> **Task requirements**:
Scan the entries for lines with the word "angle" and copy those lines.
Start of Listed records
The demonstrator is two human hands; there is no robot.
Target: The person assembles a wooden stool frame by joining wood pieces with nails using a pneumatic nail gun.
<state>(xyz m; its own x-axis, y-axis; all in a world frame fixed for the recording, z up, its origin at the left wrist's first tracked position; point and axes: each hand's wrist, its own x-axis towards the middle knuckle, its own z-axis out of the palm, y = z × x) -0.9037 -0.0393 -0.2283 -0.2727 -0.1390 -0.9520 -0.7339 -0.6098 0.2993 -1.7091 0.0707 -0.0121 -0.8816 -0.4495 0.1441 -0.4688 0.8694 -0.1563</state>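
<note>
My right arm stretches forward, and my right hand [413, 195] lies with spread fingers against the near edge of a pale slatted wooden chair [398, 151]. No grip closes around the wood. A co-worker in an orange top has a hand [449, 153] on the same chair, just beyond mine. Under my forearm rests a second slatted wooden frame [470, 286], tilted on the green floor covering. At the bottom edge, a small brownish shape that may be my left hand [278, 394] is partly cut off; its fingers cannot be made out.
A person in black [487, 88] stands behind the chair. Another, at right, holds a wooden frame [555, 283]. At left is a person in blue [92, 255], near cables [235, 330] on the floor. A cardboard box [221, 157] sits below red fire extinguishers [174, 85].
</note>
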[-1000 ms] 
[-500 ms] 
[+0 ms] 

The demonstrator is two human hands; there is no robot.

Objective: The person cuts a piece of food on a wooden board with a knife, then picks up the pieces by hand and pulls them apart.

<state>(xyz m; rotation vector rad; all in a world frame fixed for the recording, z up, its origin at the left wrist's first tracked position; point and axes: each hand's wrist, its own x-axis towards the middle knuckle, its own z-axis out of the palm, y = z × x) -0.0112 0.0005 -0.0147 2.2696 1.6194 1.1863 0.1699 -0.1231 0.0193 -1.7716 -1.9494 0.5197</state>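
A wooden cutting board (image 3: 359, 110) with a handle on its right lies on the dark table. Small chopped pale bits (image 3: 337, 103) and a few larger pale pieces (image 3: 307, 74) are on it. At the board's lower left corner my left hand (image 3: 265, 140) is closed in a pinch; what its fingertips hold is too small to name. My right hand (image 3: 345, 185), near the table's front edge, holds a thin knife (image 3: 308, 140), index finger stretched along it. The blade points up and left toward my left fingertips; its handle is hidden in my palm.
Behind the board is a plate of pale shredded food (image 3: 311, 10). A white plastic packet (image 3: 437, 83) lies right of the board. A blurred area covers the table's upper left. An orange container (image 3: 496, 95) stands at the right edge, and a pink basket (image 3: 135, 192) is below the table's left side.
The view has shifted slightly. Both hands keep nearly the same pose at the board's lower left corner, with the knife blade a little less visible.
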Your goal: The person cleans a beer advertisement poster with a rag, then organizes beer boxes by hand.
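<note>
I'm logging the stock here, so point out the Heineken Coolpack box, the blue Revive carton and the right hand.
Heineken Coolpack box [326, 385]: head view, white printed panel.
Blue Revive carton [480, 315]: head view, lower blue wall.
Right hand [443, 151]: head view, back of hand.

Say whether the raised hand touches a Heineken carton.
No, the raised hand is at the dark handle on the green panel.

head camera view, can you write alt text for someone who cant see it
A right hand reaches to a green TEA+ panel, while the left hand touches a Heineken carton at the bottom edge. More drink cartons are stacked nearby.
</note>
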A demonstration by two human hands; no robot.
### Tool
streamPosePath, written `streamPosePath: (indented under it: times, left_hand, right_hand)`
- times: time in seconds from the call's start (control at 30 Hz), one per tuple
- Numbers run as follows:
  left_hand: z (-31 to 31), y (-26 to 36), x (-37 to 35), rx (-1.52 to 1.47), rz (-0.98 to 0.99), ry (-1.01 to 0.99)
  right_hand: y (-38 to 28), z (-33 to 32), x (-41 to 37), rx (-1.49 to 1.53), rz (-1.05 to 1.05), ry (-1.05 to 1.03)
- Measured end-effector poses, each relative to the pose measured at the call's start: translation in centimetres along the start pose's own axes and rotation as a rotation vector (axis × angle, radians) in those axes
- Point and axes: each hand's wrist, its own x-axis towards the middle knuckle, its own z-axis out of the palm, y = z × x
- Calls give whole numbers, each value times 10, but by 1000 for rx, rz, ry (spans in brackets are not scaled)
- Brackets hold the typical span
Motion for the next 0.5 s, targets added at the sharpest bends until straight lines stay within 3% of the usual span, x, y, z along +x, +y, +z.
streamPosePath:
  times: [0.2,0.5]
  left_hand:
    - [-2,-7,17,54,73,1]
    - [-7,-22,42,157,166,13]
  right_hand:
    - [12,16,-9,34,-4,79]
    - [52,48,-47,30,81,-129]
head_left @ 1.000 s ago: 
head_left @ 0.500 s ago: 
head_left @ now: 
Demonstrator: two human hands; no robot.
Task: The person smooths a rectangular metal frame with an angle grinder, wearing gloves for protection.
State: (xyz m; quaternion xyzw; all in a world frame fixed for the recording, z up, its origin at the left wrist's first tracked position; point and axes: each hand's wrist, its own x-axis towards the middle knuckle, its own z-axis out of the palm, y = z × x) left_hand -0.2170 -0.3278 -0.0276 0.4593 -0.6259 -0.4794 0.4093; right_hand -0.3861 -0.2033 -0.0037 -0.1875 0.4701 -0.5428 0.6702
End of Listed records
> **Response to this exercise**:
- Measured end-effector poses, each relative to the pose measured at the call's start: translation in centimetres along the start pose's own axes and rotation as a rotation vector (axis × angle, radians) in those axes
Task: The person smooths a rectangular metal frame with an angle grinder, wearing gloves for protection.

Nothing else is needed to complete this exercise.